**Exercise description**
If pictures appear among the lines below, leave them out while you return exactly the lines from the one with "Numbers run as" through the one with "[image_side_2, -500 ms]".

**Data excerpt**
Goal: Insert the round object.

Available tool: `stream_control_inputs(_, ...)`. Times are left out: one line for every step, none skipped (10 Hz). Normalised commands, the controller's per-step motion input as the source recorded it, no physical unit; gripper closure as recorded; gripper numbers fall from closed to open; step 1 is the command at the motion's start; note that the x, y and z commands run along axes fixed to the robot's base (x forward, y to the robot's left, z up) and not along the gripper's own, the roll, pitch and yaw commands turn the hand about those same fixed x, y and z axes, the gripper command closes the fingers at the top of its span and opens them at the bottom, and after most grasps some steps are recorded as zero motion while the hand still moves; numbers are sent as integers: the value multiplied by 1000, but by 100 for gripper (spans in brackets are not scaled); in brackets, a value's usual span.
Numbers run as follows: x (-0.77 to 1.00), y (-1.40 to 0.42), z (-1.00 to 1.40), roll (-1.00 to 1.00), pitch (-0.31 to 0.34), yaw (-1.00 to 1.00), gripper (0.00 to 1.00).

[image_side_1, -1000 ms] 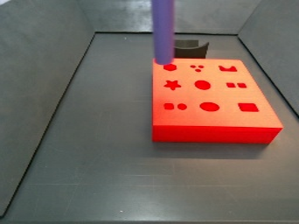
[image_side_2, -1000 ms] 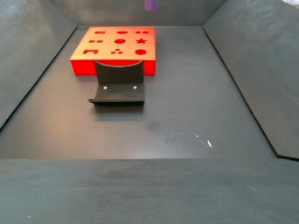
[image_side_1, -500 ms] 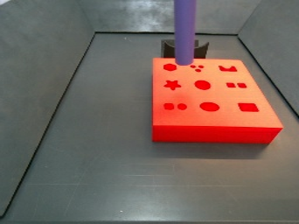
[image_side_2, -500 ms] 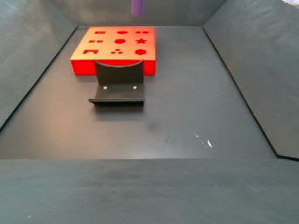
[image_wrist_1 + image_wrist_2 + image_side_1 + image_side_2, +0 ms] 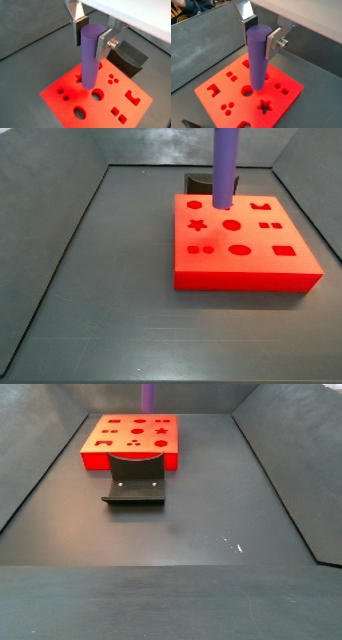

**Output for this exercise**
Numbers run as follows: x (-0.77 to 1.00), y (-1.40 to 0.42), z (-1.00 to 1.40), roll (-1.00 to 1.00), pitch (-0.31 to 0.34), yaw (-1.00 to 1.00), gripper (0.00 to 1.00).

[image_side_1, -1000 ms] 
[image_side_2, -1000 ms] 
[image_side_1, -500 ms] 
[image_side_2, -500 ms] 

Nothing else is needed to finish the exercise.